Yesterday, TMZ took a break from broadcasting stolen security camera footage to announce that Michael Sam had inked a deal for a reality based TV series on OWN. The Twitterverse and the Blogosphere and the World Wide Web and Cyberspace, and presumably at least several other electronic ecosystems, lit up in response, with reactions ranging from jubilant to disappointed, as happens every time any stimulus is introduced into these highly volatile environs. Our friend, Drew Magary, weighed in with his own opinion that the news "suck[ed]" because, in Drew's view, it ipso facto converts Sam from a civil rights hero into a pre-programmed PR robot, apparently via some transitive property of Oprahfication.
Drew's wrong, it doesn't suck, it's actually terrific news. But at least Drew is wrong for a good reason. Drew clearly wants Michael Sam to be an important role model who is taken seriously, and sees the Opralliance as potentially undermining that. Frankly, I don't see even a shred of evidence to support Drew's unfounded fear. Anyone who demonstrates the strength, poise and courage Sam has after knowingly thrusting him- or her-self into the middle of a national maelstrom at least deserves the benefit of the doubt before we start comparing them to Lindsay Lohan. I have every reason to believe that Sam will continue to display the same authenticity he has since he made his courageous announcement months ago.
Other dissenters were not as well-intentioned as Drew, however. Like, for example, Stephen Espinoza, the Showtime executive who lured Floyd Mayweather from rival HBO with nothing more than his tireless gumption, negotiating guile, and a quarter billion dollars of other people's poorly-invested money.

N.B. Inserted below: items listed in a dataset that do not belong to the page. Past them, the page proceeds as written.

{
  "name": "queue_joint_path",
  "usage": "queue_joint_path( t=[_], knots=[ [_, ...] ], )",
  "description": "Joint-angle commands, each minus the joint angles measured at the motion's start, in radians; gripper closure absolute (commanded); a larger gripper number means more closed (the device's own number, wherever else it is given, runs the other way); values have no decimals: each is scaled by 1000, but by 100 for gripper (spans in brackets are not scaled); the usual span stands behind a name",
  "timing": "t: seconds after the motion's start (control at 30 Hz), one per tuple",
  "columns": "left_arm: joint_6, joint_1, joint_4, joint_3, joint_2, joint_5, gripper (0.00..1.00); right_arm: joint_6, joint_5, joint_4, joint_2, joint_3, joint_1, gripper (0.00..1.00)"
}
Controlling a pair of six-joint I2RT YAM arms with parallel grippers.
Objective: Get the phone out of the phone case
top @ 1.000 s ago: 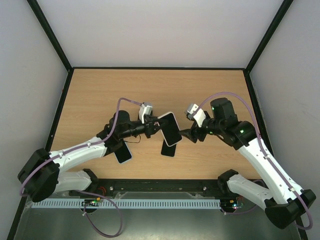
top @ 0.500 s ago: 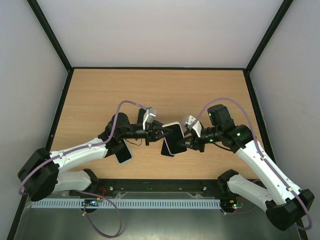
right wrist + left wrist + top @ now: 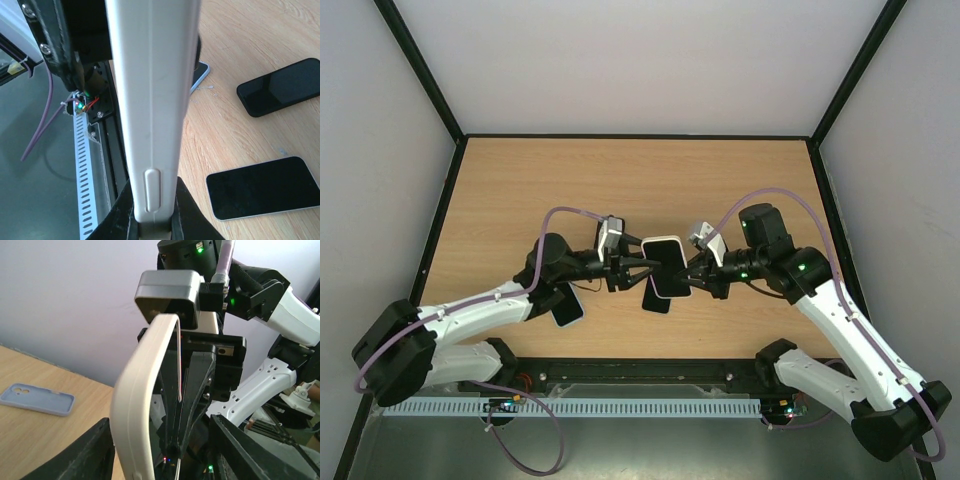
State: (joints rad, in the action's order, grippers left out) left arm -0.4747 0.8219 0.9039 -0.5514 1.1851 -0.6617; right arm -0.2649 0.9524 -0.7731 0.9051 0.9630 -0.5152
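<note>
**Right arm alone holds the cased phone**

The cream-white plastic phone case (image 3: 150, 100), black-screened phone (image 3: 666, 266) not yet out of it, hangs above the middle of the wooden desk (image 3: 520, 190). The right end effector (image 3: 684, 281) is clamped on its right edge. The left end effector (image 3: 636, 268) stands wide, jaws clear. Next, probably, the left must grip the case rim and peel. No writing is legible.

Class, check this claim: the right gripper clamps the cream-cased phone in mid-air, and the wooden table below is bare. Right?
Not bare: the right wrist view shows a black phone and a white-edged phone on the wooden table. The right gripper does clamp the cream-cased phone in mid-air.
</note>
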Motion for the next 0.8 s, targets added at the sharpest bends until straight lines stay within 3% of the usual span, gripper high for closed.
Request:
queue_joint_path(
  t=[0.0,0.2,0.4,0.53,0.63,0.77],
  knots=[
    [-18,8,116,17,0,-2,53,31,53,52,2,41,3,98],
    [-22,8,111,-3,11,-50,75,17,48,35,11,38,3,98],
    [-41,7,95,-34,20,-105,89,0,43,12,17,50,3,96],
    [-76,4,73,-65,13,-130,94,-79,0,-58,13,91,3,75],
    [-65,-9,-55,-117,-5,-142,95,-180,-36,-123,4,102,3,55],
    [-49,-23,-118,-162,-28,-192,96,-316,-61,-201,1,84,3,43]
  ],
)
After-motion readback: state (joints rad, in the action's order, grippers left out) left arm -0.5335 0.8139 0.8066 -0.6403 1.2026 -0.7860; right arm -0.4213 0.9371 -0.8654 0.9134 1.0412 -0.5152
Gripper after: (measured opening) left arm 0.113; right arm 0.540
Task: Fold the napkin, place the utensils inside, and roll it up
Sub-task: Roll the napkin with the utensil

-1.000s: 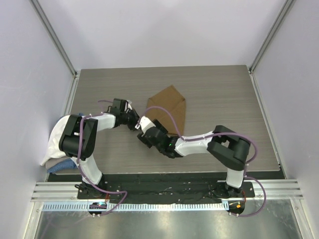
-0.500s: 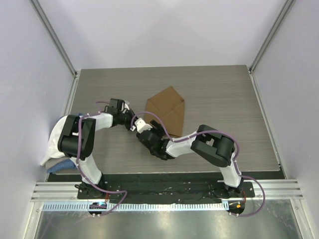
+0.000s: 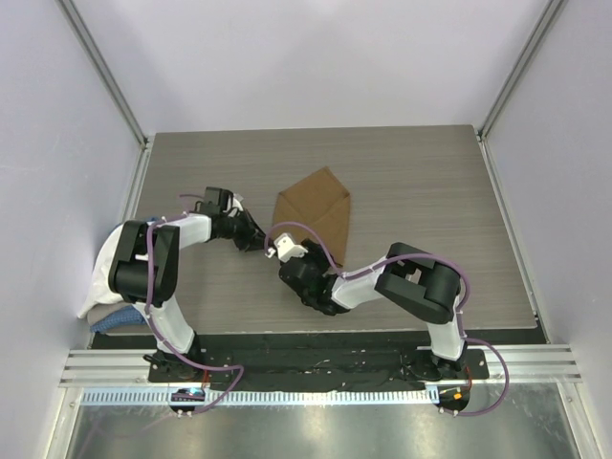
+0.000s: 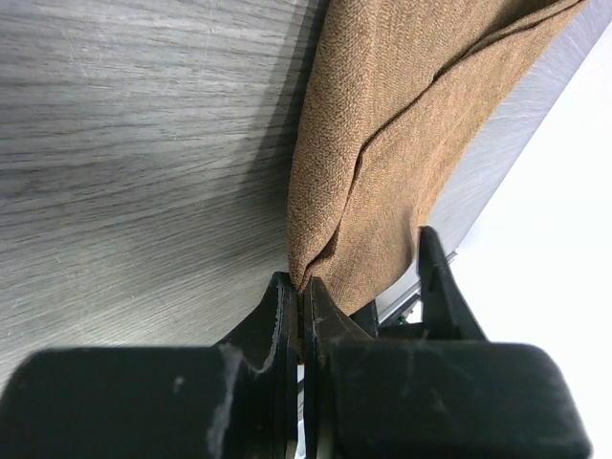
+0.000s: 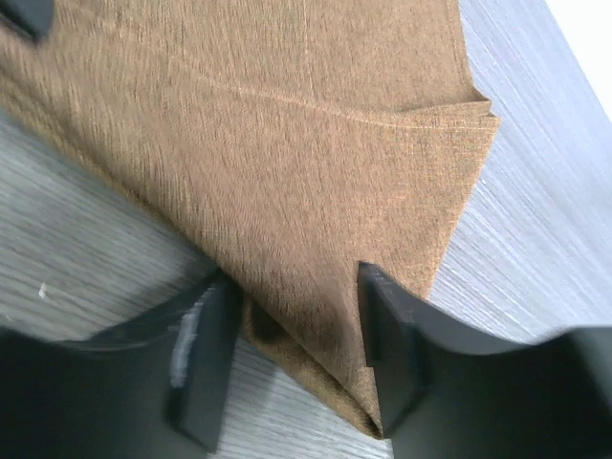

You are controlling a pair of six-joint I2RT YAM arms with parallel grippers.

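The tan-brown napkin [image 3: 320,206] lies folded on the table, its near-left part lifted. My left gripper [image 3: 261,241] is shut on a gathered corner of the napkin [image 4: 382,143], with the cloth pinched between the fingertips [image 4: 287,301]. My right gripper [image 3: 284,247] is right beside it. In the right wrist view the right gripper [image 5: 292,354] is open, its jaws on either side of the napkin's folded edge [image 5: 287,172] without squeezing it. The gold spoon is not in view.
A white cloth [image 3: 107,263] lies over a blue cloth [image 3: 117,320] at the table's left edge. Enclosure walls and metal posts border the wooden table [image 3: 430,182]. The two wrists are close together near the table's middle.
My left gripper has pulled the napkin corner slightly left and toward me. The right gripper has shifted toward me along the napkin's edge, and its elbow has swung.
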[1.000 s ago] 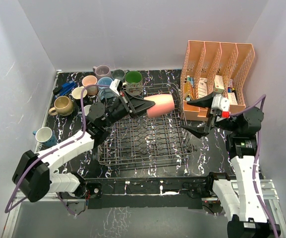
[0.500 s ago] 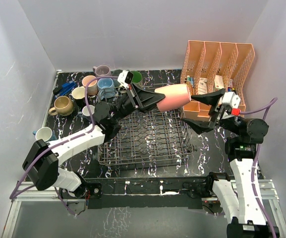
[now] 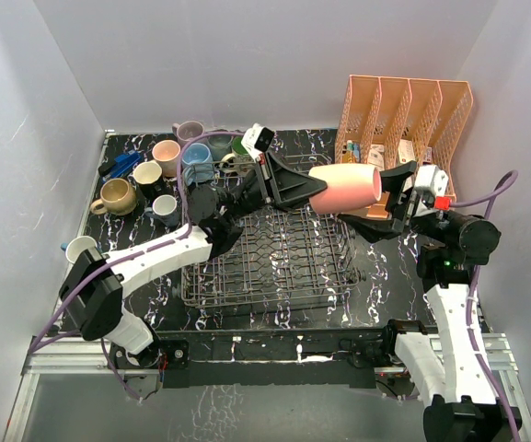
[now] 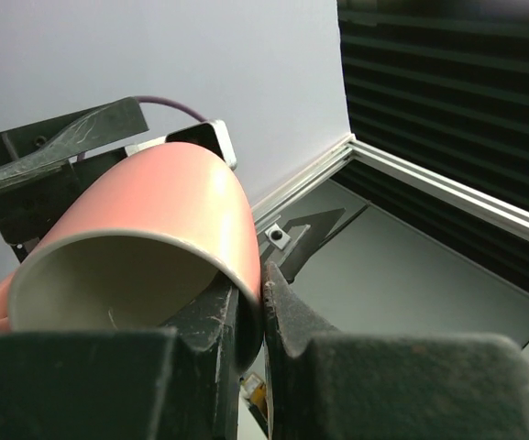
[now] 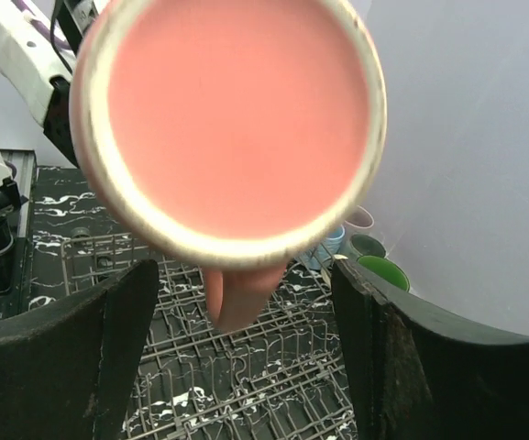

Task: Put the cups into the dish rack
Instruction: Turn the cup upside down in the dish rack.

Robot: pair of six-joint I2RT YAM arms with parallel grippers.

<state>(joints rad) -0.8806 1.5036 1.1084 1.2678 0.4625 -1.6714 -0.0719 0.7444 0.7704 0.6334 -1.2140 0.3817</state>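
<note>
Pink cup (image 3: 348, 186) hangs on its side above the far right of the dish rack (image 3: 274, 269), left claw (image 3: 317, 189) pinching its rim while the right claw (image 3: 381, 201), spread wide, flanks its base, likely for a handover.

The pink mug (image 3: 348, 187) is in the air on its side above the far right corner of the rack (image 3: 270, 262), with its mouth to the left and its flat base to the right. The left gripper (image 3: 309, 189) pinches its wall at the rim. It is glossy pink outside and pale cream inside, and from the right wrist its handle points down. The rack is a dark rectangular wire basket with rows of tines, sitting flat mid-table. The other mugs stand upright outside it at the far left — mauve mug (image 3: 189, 132), peach mug (image 3: 166, 152), blue mug (image 3: 196, 157), dark mug (image 3: 147, 172), tan mug (image 3: 116, 195) and grey mug (image 3: 166, 209) — with a white mug (image 3: 79, 249) apart by the left edge.
</note>
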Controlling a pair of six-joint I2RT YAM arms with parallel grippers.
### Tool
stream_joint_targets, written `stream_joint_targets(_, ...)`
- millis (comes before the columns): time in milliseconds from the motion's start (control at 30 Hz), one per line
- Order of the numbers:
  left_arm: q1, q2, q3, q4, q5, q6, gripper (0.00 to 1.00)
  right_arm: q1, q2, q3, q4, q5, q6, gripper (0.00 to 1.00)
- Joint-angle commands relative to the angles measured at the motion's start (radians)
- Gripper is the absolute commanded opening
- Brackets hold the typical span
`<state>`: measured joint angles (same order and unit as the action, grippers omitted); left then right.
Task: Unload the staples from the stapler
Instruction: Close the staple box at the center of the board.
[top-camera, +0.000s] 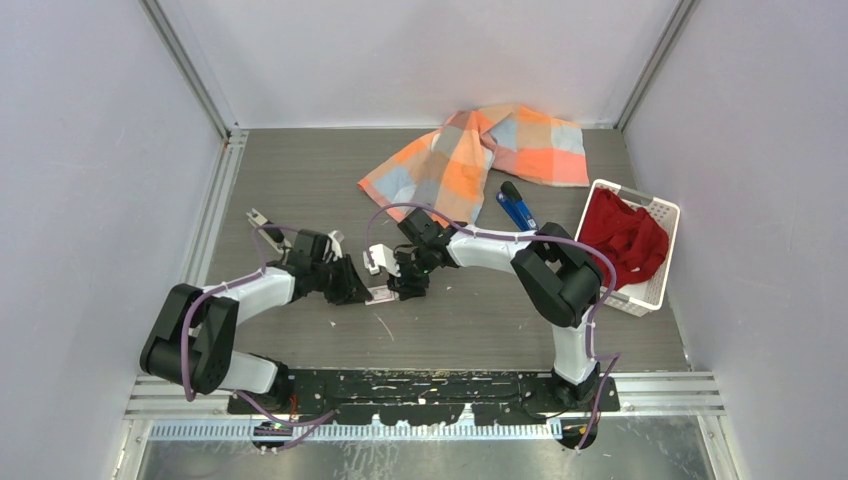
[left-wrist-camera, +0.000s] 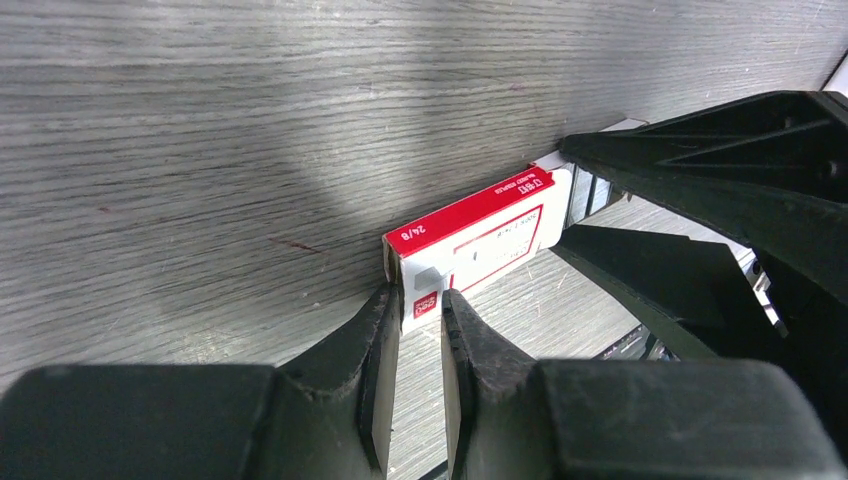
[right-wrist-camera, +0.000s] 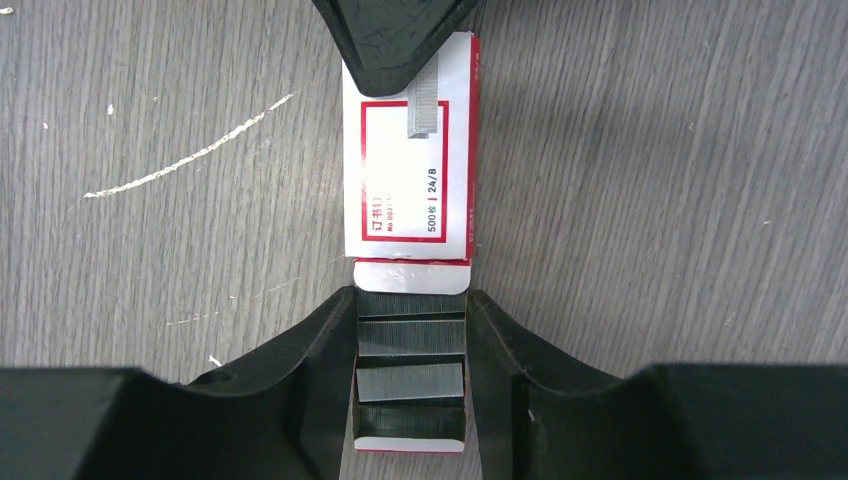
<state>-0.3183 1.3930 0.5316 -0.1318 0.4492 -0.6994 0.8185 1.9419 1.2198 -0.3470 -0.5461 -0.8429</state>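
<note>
Bench: grey wood grain, walled on three sides. A checked cloth is spread at the far centre. A white basket holding red fabric is set at the right.

Both arms are brought together at the near centre over a white-and-red staple box. The left claw is closed on the left end of the box sleeve, with both fingers pressed to it. The right claw is closed around the inner tray, which is drawn partly out of the sleeve toward the right, one finger against each long side.

Stapler: blue, lying on the bench just beside the near edge of the cloth, left of the basket, well apart from both claws. It is held by nothing. Whether its magazine is open or loaded cannot be told from the top view.

Staples: grey strips are seen stacked in the exposed tray, between the right fingers. A further grey strip is seen on the sleeve face by the left claw; printed or loose cannot be told.

Progress, as judged: box handling is in hand, not the stapler itself. If the tray strips came from the stapler, only closing the box is left; if not, the unloading is yet to be done. This is not settled by the views.
</note>
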Motion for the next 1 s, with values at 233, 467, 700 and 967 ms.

Here's Espinoza's reaction to the news:
— Stephen Espinoza (@StephenEspinoza) May 14, 2014
That's right. Stephen Espinoza, the man who invested $250,000,000.00 in an aging fighter with a lengthy rap sheet, thinks Michael Sam is "jumping the shark." Let's start with the fact that Espinoza, a TV executive, apparently does not understand the expression jumping the shark. Jumping the shark is what happens when a TV show tries to introduce some gimmick to add life to a tired plot line. It's hard to see how that applies in Sam's case. I think the word Espinoza was looking for was "overexposed."
But if that's the case, Espinoza has some nerve. This is a guy who thinks following Floyd Mayweather around with a camera crew 24/7 makes for compelling TV. Of course, Espinoza can't use the expression "24/7" because that was the name of the old HBO show that also followed Floyd Mayweather around with a camera crew, so he instead opted for the equally descriptive, All Access, which speaks to Espinoza's obviously-delicate sensitivities about overexposed athletes.
If any athlete is overexposed today, it's Floyd Mayweather. Thanks to the HBO and Showtime reality shows, we've now spent the past six years being bombarded with images from Mayweather's dysfunctional life: from ugly shouting matches with his occasionally estranged father to going clubbing with his currently-estranged former BFF, 50 Cent. It's actually gotten so dull that America has more or less tuned out: two of Mayweather's three fights on Showtime are reported to have been money losers for the network. It's gotten to the point where Floyd had to jump the shark to try to scare up interest in his last fight; which he accomplished in typically classy fashion by releasing the sonogram of twins he claims his former fiancee aborted (she's now romantically linked with rapper Nelly, last seen performing before a Manny Pacquiao fight, if you're scoring this at home).
Let's run through this one more time. Stephen Espinoza thinks that Floyd Mayweather, who has been under a microscope for more time than, say, polio, makes for the most exciting reality television in sports but Michael Sam's as-yet unfilmed series is jumping the shark. Okay.
You don't have to watch Michael Sam's show if you don't want to. But I will. I'll tune in because I've been impressed by his courage, his humility, and his humanity through this exhausting process. I'll tune in because I want to see how he responds to the next batch of challenges life throws at him, on and off the field. I'll tune in because it might help me undo stereotypes I still lug around, deep in my subconscious. But, most importantly, I'll tune in because Michael Sam isn't Floyd Mayweather.